Work instructions: From the entries below, extract every line that includes the word "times".

----- Records to use

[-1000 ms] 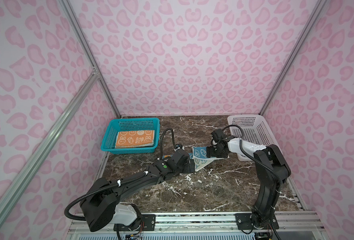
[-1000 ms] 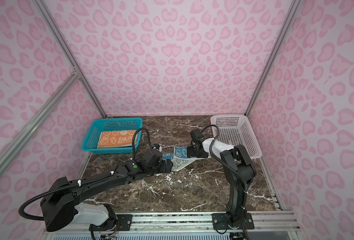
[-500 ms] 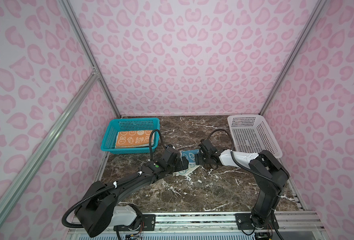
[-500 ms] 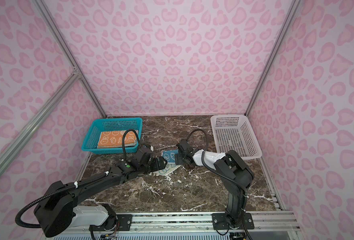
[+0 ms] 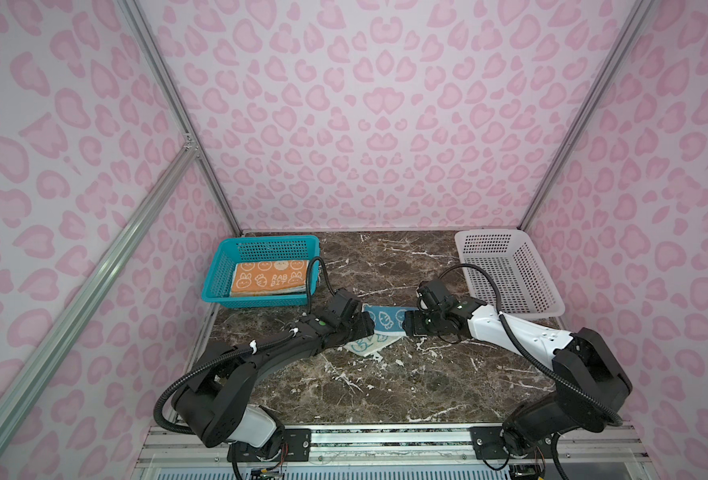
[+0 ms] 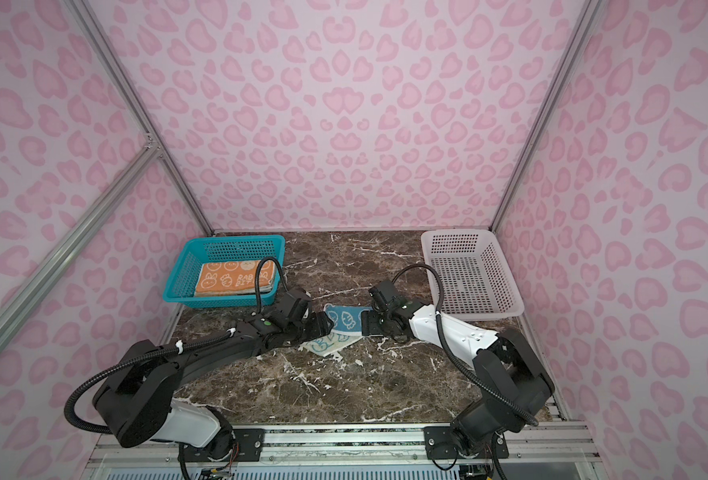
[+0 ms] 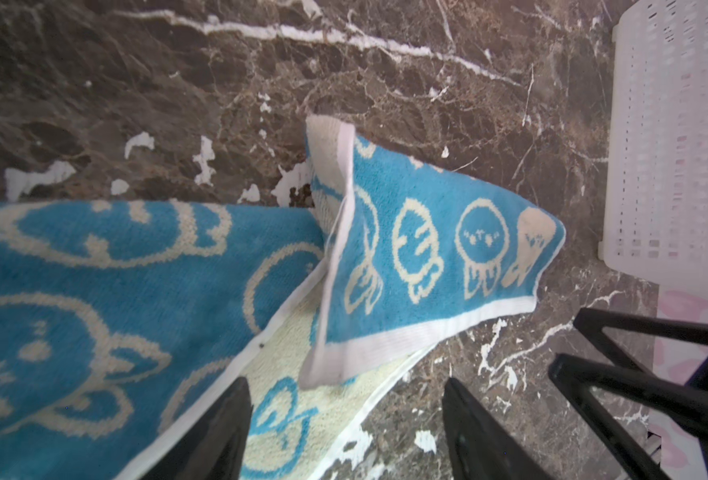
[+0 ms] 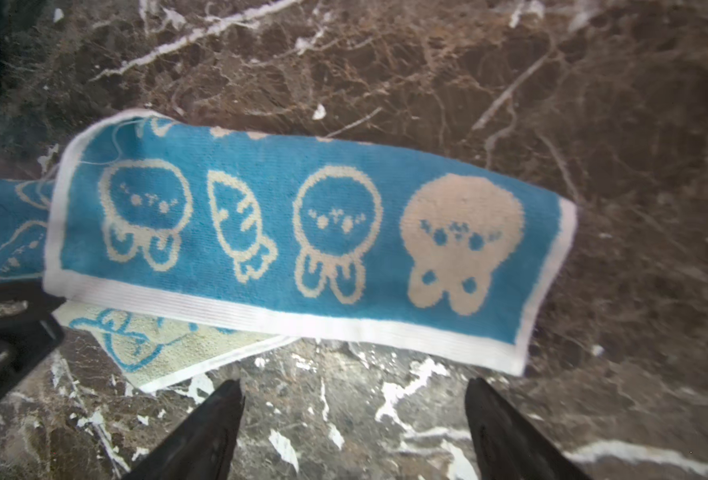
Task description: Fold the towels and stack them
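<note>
- I read the dark brown marble-patterned tabletop in both top views as a clock face, with twelve at the back wall. The blue terry towel with cream-white rabbit and carrot drawings and a white border lies just beyond the centre, toward twelve.
- This towel is partly folded. A long band lies blue side up and shows a row of rabbit heads and one carrot.
- A corner of its pale reverse side, cream with blue outlines, sticks out from under the band at the towel's seven o'clock, flat on the marble.
- In the left wrist view, one end of the band is buckled up from the layer beneath.
- The left gripper sits at the towel's nine o'clock. Its black fingers are spread apart with the pale underlayer lying between them, and I see nothing pinched.
- The right gripper sits at the towel's three o'clock. Its fingers are parted wide over bare marble, just short of the white border, and grasp nothing.
- A teal perforated plastic basket at ten o'clock holds a folded orange terry towel with white rabbit drawings and the letters RAB BIT, lying flat.
- Pale layered edges show under the orange towel's near side. I cannot tell what they belong to.
- In the white perforated plastic basket at two o'clock I see only its own floor and walls.
</note>
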Motion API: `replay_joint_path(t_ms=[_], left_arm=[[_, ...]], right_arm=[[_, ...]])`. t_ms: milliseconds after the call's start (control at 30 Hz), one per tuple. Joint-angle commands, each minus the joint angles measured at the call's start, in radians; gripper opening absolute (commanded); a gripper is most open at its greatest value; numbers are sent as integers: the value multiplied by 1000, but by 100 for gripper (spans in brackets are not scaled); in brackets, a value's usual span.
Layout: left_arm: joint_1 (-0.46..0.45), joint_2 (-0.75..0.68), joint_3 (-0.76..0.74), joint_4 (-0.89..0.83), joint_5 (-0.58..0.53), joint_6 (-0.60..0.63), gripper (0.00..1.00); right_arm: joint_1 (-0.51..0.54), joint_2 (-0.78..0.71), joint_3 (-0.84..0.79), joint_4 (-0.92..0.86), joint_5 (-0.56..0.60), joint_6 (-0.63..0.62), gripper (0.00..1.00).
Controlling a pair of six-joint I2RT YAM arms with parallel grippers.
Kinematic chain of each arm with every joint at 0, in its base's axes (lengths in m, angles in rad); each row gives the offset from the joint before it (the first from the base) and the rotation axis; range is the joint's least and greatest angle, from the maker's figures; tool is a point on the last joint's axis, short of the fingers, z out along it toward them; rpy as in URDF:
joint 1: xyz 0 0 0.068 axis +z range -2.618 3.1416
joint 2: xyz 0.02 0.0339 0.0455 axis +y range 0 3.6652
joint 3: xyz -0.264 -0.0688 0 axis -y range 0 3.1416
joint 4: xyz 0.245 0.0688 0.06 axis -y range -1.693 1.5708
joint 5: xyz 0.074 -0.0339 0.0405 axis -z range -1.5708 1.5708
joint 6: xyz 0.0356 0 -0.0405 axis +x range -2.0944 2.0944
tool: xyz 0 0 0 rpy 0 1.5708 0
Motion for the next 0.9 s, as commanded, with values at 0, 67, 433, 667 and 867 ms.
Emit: replay_joint_path(t_ms=[0, 67, 433, 667, 867], left_arm=[[16, 36, 30, 35, -5, 8, 70], [24, 70, 52, 37, 7, 19, 63], [28, 129, 69, 48, 29, 15, 28], [28, 109, 45, 41, 24, 14, 13], [28, 114, 47, 29, 21, 16, 3]], right_arm=[[-22, -27, -48, -16, -15, -16, 86], [-40, -43, -77, -3, -30, -20, 86], [-147, -87, -229, 63, -79, -55, 85], [-209, -63, -258, 113, -125, -82, 82], [-205, -14, -248, 155, -165, -69, 75]])
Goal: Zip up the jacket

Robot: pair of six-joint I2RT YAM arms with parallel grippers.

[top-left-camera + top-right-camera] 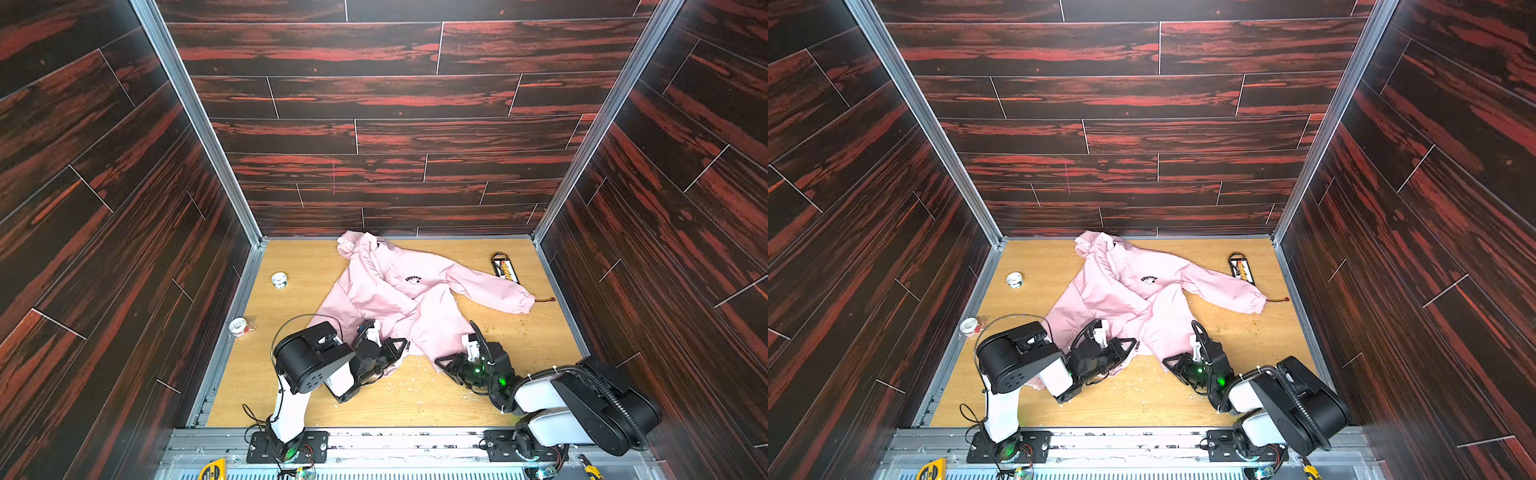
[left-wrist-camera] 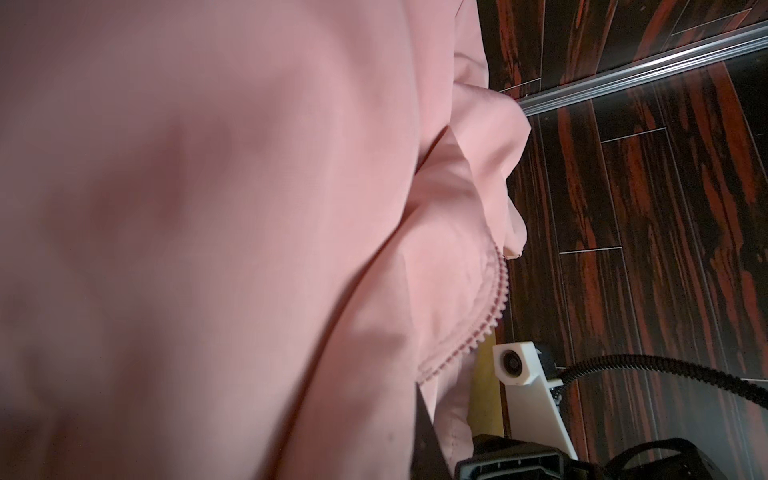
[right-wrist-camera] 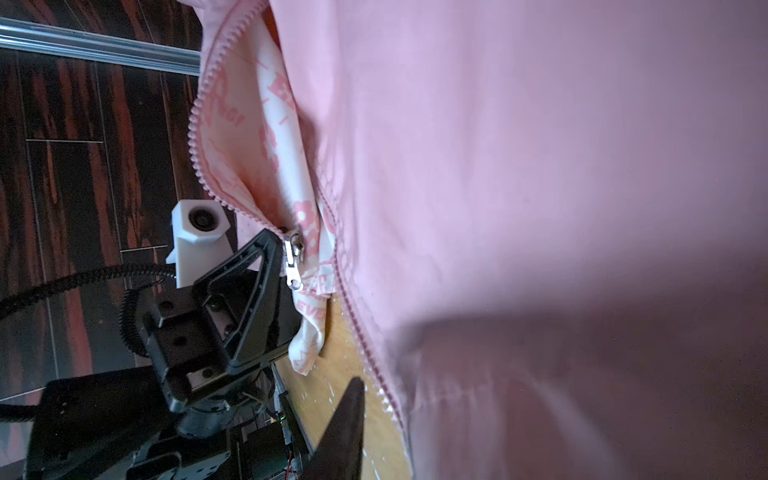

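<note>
The pale pink jacket (image 1: 399,291) lies spread on the wooden table (image 1: 299,266), hood at the back and chest logo up, its front unzipped at the hem. My left gripper (image 1: 404,348) is shut on the left front edge at the hem. In the right wrist view the metal zipper slider (image 3: 293,257) sits right at that gripper's (image 3: 277,253) closed tips. My right gripper (image 1: 443,365) is at the right front's hem corner. One of its dark fingers (image 3: 347,424) shows, with bare wood between it and the zipper teeth (image 3: 365,345). Pink cloth hides the other finger.
Two white tape rolls (image 1: 279,279) (image 1: 238,326) lie at the table's left. A black pouch (image 1: 505,268) with a red-tipped wire (image 1: 544,299) lies at the back right beside the sleeve cuff. Dark wood-grain walls enclose three sides. A yellow tape measure (image 1: 212,469) lies on the front rail.
</note>
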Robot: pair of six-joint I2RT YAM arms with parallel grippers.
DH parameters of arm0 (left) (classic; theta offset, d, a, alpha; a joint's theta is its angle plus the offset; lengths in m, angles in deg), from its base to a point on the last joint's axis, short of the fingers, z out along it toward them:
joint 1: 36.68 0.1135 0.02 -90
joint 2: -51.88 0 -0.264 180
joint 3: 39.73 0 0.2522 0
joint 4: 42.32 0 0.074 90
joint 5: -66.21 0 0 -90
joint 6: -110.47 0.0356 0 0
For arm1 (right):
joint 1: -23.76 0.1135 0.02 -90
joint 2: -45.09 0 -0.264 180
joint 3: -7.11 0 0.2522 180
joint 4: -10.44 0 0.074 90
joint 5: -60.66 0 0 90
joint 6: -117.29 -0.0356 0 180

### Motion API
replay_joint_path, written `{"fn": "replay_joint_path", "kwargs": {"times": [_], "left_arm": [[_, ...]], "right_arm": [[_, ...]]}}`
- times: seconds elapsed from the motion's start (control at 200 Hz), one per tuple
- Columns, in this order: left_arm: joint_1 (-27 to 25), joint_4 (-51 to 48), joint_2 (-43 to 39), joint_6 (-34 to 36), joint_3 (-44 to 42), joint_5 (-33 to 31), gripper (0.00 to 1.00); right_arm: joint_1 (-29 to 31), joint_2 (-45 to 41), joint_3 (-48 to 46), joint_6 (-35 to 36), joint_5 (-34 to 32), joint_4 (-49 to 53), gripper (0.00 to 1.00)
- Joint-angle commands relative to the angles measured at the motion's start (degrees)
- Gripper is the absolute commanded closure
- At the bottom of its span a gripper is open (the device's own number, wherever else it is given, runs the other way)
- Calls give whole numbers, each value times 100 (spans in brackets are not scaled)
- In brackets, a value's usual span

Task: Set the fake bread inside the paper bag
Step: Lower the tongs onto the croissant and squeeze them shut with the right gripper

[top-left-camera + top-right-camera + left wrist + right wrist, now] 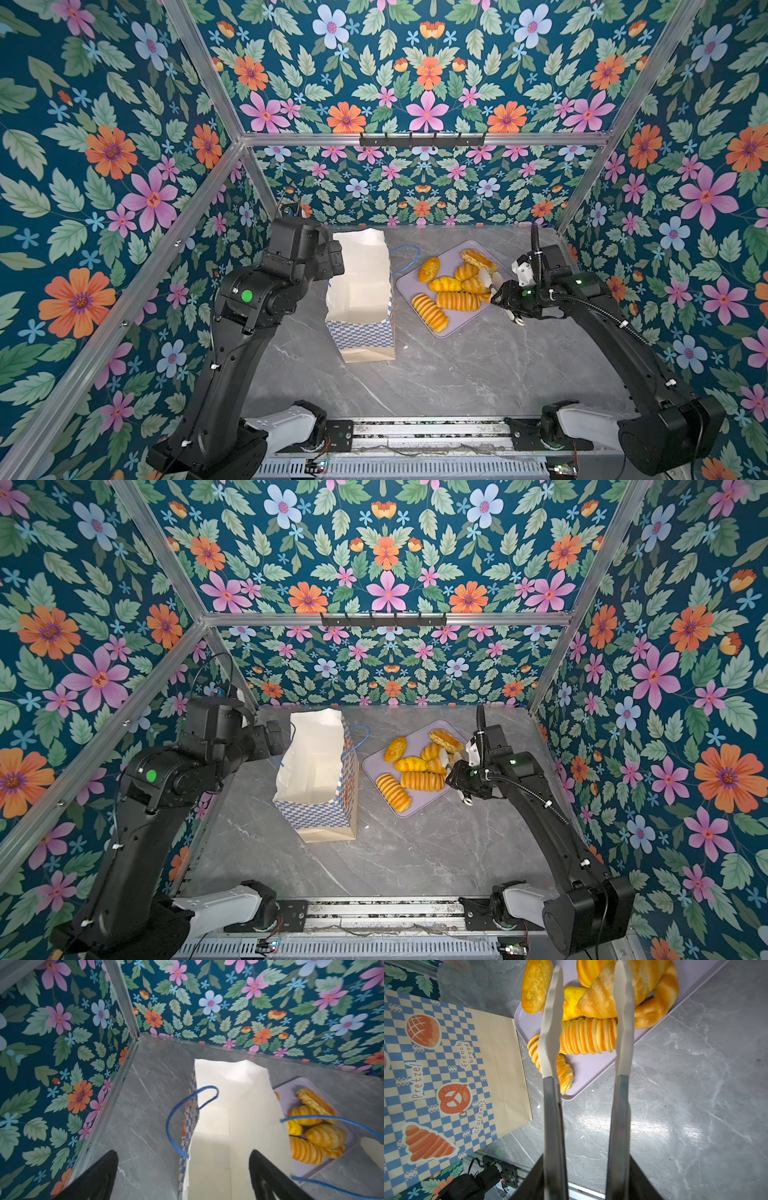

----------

Output of the task:
replay_joint_path, written `{"fn": "replay_joint_path", "kwargs": {"times": [_], "left_arm": [[_, ...]], "right_arm": [[_, ...]]}}`
- times: seconds elapsed from the motion's start (control at 200 Hz), one per tuple
- Calls give whole numbers, each value times 100 (spans in brackets are not scaled)

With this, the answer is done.